Characteristic Mode Analysis applied to antennas

Perotoni, Marcelo B.; Silva, Felipe A. A. da; Silva, Leandro A. da

doi:10.1590/1806-9126-RBEF-2020-0119

Abstract

This paper introduces the Characteristic Mode Analysis in the computation of electromagnetic resonant modes in conducting bodies. Canonical cases (thin wire and a rectangular plate) are analyzed, along with real-world complex structures, a mobile phone chassis and an unmanned aerial vehicle. Given the analogy to other areas, such as modal analysis in Differential Equations, this method can be another tool when teaching Electromagnetic Radiation and antenna related topics.

Keywords:
Antennas; characteristic mode analysis; computational electromagnetics

1. Introduction and physical meaning of the modes

The Characteristic Mode Analysis (CMA) generates a set of orthogonal real currents on a conducting body with arbitrary geometry. Similar to Fourier Series Expansion, where a sum of orthogonal harmonic functions (sines and cosines) describes arbitrary waveforms, CMA expresses the existing current patterns in a body using its natural modes of resonance. Those modes are, therefore, dependent on the body geometry and independent of the excitation. The excitation (geometry and location) is relevant later on, when determining which particular mode(s) will be present.

The theory behind CMA was first developed by Garbacz [1][1] R.J. Garbacz and H. Turpin, IEEE Trans. Antennas Propag. 19, 348 (1971)., in 1971. Later, Harrington improved on the existing applications and proposed a simpler derivation [2][2] R.F. Harrington and J.R. Mautz, IEEE Trans. Antennas Propag. 19, 622 (1971).. The theory fell into disuse later [3][3] M. Cabedo-Fabres and E. Antonino-Daviu, IEEE Trans. Antennas Propag. 49, 52 (2007)., appearing again in the technical literature only during the first decades of 2000, taking advantage of tools offered by commercial 3D field solvers that had this option available, especially the ones which were based on the Method of Moments (MoM).

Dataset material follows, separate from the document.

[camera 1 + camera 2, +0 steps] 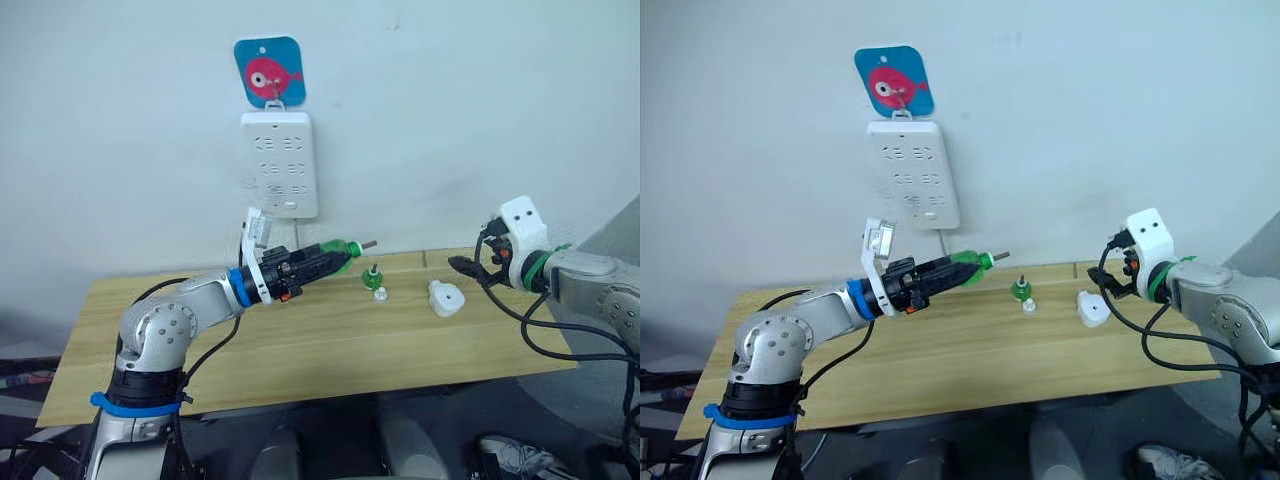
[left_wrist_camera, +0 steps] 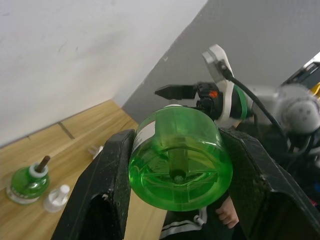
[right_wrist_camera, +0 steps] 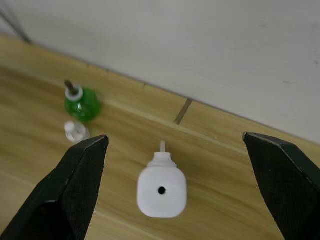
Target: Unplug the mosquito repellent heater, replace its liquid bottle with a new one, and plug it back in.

The CMA is based on the following weighted eigenvalue equation [3][3] M. Cabedo-Fabres and E. Antonino-Daviu, IEEE Trans. Antennas Propag. 49, 52 (2007).:

(1)

\begin{array}{rcl} X (\vec{J_{n}}) = λ_{n} R (\vec{J_{n}}) \end{array}

where $λ_{n}$ are the eigenvalues, $J_{n}$ the eigencurrents. The complex impedance Z is defined as

(2)

\begin{array}{rcl} Z = R + j X \end{array}

Then the total current on the structure can be described as a weighted sum of the orthogonal components [4][4] D. Wen, Y. Hao, H. Wang and H. Zhou, IEEE Trans. Antennas Propag. 65, 2671 (2017).:

(3)

\begin{array}{rcl} \vec{J} = \sum_{n} α_{n} J_{n} = \sum_{n} \frac{V_{n}^{i} \vec{J_{n}}}{1 + j λ_{n}} \end{array}

where $α_{n}$ is the parameter called modal weighting coefficient and $V_{n}^{i}$ is the modal excitation coefficient, defined as:

(4)

\begin{array}{rcl} V_{n}^{i} = \oint_{S} \vec{J_{n}} \cdot \vec{E^{i}} d S \end{array}

where $E^{i}$ is the impressed source. In terms of radiation (conducting body operating as an antenna), each mode radiates independently, following the orthogonality. The eigenvalue $λ_{n}$ gives insight into the nature of the mode – if its absolute value is zero it means the mode is radiating. Regarding the signal, negative ( $λ_{n}$ <0) modes are storing electric energy and positive ( $λ_{n}$ > 0), magnetic.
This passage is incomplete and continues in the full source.